“Big Data as a Way of Life”: How the UCB Library Can Support Big Data Research at Berkeley

This post summarizes findings and recommendations from the Library’s Ithaka S+R Local Report, “Supporting Big Data Research at the University of California, Berkeley” released on October 1, 2021.  The research was conducted and the report written by Erin D. Foster, Research Data Management Program Service Lead, Research IT & University of California, Berkeley (UCB) Library, Ann Glusker, Sociology, Demography, Public Policy, & Quantitative Research Librarian, UCB Library, and Brian Quigley, Head of the Engineering & Physical Sciences Division, UCB Library.


In 2020, the Ithaka S+R project “Supporting Big Data Research” brought together twenty-one U.S. institutions to conduct a suite of parallel studies aimed at understanding researcher practices and needs related to data science methodologies and big data research. A team from the UCB Library conducted and analyzed interviews with a group of researchers at UC Berkeley.  The timeline appears below.  The UC Berkeley team’s report outlines the findings from the interviews with UC Berkeley researchers and makes recommendations for potential campus and library opportunities to support big data research.  In addition to the UCB local report, Ithaka S+R will be releasing a capstone report later this year that will synthesize findings from all of the parallel studies to provide an overall perspective on evolving big data research practices and challenges to inform emerging services and support across the country.

Timeline of activities of Berkeley Ithaka report creation (June 2020-October 2021)


After successfully completing human subjects review, and using an interview protocol and training provided by Ithaka S+R, the team members recruited and interviewed 16 researchers from across ranks and disciplines whose research involved big data, defined as data having at least two of the following: volume, variety, and velocity.

Two charts showing the distribution of researchers interviewed, by their rank and their discipline (4 categories each)


After transcribing the interviews and coding them using an open coding process, six themes emerged.  These themes and sub-themes are listed below and treated fully in the final report.  The report includes a number of quotes so that readers can “hear” the voices of Berkeley’s big data researchers most directly.  In addition, the report outlines the challenges reported by researchers within each theme.

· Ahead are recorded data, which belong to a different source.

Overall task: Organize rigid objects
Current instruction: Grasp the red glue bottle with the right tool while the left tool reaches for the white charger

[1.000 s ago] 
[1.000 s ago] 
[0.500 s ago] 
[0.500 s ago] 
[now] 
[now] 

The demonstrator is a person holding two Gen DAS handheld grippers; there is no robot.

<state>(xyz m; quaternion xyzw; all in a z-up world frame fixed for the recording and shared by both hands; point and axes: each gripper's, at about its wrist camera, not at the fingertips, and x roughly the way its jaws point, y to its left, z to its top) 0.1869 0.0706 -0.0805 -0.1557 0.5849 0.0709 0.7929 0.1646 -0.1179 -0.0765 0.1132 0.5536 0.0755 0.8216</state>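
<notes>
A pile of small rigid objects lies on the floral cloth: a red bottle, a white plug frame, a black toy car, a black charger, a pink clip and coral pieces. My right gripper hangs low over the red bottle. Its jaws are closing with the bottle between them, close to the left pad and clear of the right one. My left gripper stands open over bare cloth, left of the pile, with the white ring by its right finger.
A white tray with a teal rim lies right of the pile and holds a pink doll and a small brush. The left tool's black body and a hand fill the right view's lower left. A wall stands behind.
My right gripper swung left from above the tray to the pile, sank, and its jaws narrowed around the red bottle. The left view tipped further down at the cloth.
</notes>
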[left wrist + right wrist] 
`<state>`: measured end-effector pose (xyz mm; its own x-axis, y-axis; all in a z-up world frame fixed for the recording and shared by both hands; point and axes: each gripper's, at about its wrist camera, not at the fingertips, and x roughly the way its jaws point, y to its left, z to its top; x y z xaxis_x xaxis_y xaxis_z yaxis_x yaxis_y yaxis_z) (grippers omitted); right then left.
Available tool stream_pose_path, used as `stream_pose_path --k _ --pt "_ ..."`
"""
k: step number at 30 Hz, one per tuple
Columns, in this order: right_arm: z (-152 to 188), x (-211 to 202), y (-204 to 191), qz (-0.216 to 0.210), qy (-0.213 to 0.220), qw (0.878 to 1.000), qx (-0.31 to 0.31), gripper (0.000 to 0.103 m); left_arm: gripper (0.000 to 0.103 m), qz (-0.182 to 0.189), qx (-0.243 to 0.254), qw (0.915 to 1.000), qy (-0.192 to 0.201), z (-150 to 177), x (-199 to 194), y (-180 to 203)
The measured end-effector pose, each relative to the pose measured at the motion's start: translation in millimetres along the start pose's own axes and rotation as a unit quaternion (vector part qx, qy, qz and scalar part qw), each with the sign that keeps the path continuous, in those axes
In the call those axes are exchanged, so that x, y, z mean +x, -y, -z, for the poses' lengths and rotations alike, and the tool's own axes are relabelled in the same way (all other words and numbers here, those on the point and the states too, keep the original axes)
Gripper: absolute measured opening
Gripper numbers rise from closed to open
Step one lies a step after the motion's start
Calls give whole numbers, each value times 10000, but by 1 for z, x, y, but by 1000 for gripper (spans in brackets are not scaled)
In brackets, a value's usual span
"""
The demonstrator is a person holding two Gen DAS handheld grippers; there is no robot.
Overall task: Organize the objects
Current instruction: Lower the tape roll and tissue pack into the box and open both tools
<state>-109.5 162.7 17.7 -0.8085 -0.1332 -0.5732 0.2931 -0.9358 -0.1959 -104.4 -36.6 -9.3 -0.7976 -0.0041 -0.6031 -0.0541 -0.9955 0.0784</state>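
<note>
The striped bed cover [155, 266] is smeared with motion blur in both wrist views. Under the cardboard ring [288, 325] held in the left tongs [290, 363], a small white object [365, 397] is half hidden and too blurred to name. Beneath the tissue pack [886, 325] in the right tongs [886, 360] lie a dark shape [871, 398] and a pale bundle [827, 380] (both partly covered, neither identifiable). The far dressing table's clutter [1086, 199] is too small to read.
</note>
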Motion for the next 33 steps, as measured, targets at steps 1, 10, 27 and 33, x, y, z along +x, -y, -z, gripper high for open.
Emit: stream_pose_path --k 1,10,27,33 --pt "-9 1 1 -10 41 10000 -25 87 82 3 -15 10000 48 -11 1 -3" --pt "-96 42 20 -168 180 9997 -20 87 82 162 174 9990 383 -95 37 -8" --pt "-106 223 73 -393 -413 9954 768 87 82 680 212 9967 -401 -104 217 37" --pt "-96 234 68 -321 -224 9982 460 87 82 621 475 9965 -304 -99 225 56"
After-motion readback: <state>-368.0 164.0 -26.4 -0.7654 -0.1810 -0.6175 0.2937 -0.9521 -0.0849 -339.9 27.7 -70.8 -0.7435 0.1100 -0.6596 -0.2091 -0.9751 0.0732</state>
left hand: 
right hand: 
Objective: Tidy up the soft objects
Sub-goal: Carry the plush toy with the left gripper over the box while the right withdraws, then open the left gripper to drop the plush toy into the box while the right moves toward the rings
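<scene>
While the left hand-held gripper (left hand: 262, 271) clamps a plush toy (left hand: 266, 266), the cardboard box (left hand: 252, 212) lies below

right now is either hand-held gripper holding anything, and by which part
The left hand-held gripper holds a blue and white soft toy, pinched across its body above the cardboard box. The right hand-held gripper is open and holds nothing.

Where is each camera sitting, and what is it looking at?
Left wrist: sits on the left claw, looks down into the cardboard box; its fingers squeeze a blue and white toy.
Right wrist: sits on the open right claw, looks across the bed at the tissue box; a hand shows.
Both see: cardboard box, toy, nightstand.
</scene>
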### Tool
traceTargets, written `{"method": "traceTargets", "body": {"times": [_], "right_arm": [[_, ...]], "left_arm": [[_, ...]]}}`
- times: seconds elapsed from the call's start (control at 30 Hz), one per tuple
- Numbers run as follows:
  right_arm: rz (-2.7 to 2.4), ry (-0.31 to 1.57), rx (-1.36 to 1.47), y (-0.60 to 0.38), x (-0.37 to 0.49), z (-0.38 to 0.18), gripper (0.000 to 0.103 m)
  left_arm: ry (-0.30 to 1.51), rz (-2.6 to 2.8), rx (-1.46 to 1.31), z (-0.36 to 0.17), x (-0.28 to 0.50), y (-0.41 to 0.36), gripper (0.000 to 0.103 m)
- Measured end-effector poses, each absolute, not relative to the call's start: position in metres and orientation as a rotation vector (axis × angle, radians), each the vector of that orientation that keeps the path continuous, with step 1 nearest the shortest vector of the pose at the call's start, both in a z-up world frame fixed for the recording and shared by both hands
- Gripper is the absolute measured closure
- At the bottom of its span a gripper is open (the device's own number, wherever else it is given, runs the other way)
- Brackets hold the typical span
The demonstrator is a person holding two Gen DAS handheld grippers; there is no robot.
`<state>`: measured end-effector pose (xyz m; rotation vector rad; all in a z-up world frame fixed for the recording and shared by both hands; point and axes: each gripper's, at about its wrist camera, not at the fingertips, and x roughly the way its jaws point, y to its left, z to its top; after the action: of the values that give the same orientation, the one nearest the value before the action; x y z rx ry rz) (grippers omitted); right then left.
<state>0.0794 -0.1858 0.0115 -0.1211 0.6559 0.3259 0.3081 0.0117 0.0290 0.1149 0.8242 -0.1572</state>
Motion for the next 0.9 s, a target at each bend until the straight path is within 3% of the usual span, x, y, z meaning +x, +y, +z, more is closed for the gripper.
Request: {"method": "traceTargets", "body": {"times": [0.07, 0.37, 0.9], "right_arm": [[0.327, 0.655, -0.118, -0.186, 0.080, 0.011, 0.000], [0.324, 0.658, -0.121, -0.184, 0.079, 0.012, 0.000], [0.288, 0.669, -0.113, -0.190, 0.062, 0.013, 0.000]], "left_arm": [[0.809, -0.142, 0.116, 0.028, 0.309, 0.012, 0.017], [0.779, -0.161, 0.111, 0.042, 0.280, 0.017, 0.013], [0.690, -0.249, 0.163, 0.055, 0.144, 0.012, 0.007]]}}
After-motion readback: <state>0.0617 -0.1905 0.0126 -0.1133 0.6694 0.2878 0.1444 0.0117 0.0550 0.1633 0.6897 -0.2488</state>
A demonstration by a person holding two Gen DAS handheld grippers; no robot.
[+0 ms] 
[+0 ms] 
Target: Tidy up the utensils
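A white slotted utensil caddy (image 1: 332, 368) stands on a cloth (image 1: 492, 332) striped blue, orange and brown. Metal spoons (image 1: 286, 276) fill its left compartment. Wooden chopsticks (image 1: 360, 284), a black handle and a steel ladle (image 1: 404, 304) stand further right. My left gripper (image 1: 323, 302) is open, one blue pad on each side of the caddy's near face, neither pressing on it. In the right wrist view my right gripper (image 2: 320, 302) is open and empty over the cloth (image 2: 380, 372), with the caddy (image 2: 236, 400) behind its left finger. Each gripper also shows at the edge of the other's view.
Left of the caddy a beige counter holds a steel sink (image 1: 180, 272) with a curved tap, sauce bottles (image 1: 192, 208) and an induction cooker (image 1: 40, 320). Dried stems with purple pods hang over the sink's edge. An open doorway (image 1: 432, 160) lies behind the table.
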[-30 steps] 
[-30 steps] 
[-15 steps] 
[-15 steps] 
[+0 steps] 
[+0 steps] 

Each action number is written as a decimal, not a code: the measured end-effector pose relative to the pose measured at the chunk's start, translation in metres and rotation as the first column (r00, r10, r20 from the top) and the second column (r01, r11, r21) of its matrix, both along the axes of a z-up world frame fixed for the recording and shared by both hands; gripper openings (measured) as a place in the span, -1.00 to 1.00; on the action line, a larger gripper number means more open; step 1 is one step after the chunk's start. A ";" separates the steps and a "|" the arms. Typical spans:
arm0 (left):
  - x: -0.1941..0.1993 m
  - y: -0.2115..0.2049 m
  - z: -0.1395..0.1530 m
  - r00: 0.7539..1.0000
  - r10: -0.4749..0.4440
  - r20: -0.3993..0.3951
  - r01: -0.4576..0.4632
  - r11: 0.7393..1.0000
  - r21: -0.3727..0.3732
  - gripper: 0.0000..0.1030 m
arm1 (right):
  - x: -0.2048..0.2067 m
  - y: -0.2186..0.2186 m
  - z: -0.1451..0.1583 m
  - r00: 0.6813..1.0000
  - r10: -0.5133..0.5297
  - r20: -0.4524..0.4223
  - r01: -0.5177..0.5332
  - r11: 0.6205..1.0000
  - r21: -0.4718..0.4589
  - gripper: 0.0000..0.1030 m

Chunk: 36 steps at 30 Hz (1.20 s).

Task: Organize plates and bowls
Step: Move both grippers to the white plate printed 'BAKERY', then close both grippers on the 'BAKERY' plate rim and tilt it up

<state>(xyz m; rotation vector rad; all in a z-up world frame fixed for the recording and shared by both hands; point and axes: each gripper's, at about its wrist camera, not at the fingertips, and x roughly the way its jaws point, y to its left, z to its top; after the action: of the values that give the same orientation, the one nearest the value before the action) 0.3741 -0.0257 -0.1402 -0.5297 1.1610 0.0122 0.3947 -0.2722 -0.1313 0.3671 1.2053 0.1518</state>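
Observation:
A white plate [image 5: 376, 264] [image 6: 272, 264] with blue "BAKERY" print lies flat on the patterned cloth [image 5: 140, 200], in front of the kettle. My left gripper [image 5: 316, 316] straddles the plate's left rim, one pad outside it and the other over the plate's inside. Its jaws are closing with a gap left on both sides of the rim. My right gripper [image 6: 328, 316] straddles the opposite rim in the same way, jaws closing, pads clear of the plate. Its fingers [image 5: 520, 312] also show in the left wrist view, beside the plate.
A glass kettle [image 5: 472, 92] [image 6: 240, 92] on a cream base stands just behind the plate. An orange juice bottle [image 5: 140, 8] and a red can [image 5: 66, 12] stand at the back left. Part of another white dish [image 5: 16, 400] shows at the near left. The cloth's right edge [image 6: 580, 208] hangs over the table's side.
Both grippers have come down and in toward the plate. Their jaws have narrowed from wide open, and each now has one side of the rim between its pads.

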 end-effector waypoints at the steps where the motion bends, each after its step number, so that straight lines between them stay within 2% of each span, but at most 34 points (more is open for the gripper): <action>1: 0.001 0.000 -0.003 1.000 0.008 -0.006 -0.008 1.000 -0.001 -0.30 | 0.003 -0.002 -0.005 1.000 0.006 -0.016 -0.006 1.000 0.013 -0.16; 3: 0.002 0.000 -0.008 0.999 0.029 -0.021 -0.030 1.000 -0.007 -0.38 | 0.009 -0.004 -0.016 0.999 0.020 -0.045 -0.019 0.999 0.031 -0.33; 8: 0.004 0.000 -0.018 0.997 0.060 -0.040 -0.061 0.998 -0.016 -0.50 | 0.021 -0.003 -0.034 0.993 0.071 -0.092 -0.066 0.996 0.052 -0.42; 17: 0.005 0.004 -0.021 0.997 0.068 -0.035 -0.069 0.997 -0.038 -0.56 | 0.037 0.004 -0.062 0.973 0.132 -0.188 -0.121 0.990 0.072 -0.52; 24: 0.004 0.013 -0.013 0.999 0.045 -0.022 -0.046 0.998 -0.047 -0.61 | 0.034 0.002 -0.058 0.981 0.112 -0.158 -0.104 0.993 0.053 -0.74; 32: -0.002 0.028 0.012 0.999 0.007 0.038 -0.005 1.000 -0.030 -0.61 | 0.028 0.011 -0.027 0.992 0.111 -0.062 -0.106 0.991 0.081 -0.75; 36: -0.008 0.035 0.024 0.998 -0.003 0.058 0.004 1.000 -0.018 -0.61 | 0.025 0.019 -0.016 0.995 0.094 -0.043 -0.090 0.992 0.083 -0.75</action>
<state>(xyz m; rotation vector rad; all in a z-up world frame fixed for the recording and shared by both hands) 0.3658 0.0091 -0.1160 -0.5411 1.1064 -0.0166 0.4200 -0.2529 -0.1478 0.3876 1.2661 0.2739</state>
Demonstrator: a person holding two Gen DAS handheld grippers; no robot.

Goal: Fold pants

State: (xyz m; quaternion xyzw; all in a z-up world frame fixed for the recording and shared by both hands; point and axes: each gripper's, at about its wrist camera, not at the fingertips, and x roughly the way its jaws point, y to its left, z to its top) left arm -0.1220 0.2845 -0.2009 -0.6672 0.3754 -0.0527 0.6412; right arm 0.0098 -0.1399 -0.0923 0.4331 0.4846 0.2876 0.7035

List of the six themes developed from the research, and the subthemes associated with each



The most important part of the entire research process was developing a list of recommendations for the UC Berkeley Library and its campus partners. Based on the needs and challenges expressed by researchers, and influenced by our own sense of the campus data landscape including the newly formed Library Data Services Program, these recommendations are discussed in more detail in the full report.  They reflect the two main challenges that interviewees reported Berkeley faces as big data research becomes increasingly common.  One challenge is that the range of discrete data operations happening all over campus, not always broadly promoted, means that it is easy to have duplications of services and resources — and silos. The other (related) challenge is that Berkeley has a distinctive data landscape and a long history of smaller units on campus being at the cutting edge of data activities. How can these be better integrated while maintaining their individuality and freedom of movement?  Additionally, funding is a perennial issue, given the fact that Berkeley is a public institution in an area with a high cost of living and a very competitive salary structure for tech workers who provide data supports.

Here are the report’s recommendations in brief:

  1. Create a research-welcoming “third place” to encourage and support data cultures and communities.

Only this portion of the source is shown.